(Data shown Opens)

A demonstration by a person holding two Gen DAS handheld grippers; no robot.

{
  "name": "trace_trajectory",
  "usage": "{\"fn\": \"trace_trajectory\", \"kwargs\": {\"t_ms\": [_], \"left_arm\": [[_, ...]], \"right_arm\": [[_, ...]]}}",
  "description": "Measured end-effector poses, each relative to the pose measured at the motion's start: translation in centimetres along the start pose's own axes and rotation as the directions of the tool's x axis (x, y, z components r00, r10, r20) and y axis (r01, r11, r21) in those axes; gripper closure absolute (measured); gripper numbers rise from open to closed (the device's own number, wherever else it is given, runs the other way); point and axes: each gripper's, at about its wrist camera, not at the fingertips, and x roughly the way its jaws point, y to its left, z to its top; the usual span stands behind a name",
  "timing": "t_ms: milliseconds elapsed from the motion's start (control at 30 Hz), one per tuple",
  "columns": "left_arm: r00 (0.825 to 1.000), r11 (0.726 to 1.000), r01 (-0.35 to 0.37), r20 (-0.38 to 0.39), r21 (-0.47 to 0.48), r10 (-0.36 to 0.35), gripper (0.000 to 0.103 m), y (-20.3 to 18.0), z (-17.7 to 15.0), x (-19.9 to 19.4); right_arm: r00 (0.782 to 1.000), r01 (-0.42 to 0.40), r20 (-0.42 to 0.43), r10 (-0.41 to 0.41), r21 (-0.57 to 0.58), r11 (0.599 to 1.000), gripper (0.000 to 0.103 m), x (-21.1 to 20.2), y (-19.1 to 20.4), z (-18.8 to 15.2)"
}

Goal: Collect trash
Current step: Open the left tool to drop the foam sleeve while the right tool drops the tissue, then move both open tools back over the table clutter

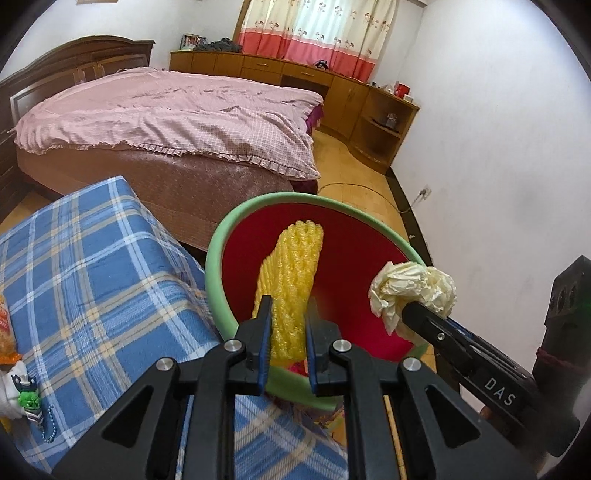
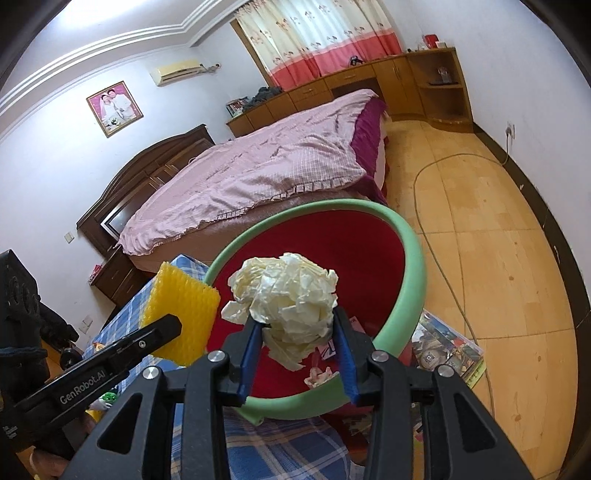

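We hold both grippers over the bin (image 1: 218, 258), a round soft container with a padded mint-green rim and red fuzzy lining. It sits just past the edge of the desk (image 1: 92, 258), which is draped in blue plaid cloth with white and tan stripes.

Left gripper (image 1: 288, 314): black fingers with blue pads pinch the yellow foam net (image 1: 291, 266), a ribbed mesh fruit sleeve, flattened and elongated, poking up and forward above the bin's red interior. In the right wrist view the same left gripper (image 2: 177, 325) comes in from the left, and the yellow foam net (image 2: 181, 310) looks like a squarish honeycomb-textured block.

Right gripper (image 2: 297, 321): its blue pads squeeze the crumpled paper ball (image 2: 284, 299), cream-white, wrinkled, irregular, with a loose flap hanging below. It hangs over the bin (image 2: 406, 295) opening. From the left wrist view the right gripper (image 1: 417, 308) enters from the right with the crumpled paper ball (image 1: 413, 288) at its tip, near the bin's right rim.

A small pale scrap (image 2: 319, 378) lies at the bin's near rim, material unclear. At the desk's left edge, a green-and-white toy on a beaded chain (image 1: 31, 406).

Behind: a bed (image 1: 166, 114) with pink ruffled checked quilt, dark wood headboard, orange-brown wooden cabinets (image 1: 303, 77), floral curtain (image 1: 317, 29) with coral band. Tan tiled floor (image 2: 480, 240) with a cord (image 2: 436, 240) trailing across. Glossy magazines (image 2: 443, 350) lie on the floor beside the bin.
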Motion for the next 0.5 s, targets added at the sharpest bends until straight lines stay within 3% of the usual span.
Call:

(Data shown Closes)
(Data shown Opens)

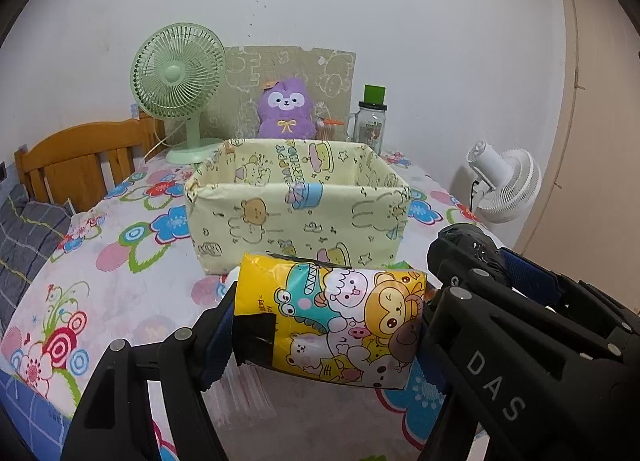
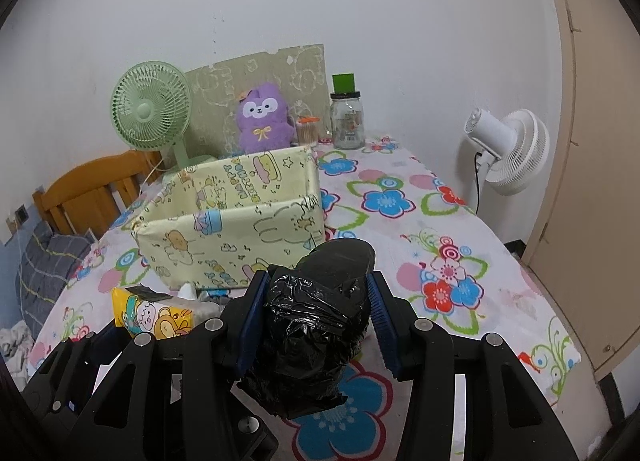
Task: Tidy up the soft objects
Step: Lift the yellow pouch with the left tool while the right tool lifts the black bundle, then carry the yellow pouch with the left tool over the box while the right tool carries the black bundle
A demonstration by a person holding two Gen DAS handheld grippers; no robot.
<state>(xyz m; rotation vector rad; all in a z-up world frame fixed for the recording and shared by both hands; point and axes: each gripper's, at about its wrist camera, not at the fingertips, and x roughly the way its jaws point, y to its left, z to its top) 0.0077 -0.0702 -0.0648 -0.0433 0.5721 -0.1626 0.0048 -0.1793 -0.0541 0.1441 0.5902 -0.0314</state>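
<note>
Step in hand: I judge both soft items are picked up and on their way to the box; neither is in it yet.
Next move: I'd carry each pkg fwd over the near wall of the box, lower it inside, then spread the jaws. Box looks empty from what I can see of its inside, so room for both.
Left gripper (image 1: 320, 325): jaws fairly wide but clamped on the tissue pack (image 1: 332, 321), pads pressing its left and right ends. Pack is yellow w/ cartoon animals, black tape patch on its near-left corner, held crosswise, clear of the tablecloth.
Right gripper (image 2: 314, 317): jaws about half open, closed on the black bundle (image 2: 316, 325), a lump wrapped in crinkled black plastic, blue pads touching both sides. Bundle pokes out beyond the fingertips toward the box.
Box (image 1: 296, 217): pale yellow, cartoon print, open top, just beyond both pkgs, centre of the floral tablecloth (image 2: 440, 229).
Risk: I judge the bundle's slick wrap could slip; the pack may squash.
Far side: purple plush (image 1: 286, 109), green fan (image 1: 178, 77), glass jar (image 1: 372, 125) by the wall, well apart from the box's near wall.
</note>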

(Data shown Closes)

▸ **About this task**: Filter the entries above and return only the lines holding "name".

▸ **Response to this task**:
  "name": "trace_trajectory",
  "description": "Measured end-effector poses, each relative to the pose measured at the motion's start: translation in centimetres along the start pose's own axes and rotation as the directions of the tool's x axis (x, y, z components r00, r10, r20) and y axis (r01, r11, r21) in those axes; gripper closure absolute (measured); gripper numbers rise from open to closed (the device's own number, wherever else it is given, runs the other way); point and axes: each gripper's, at about its wrist camera, not at the fingertips, and x roughly the way its jaws point, y to its left, z to its top; the usual span stands behind a name",

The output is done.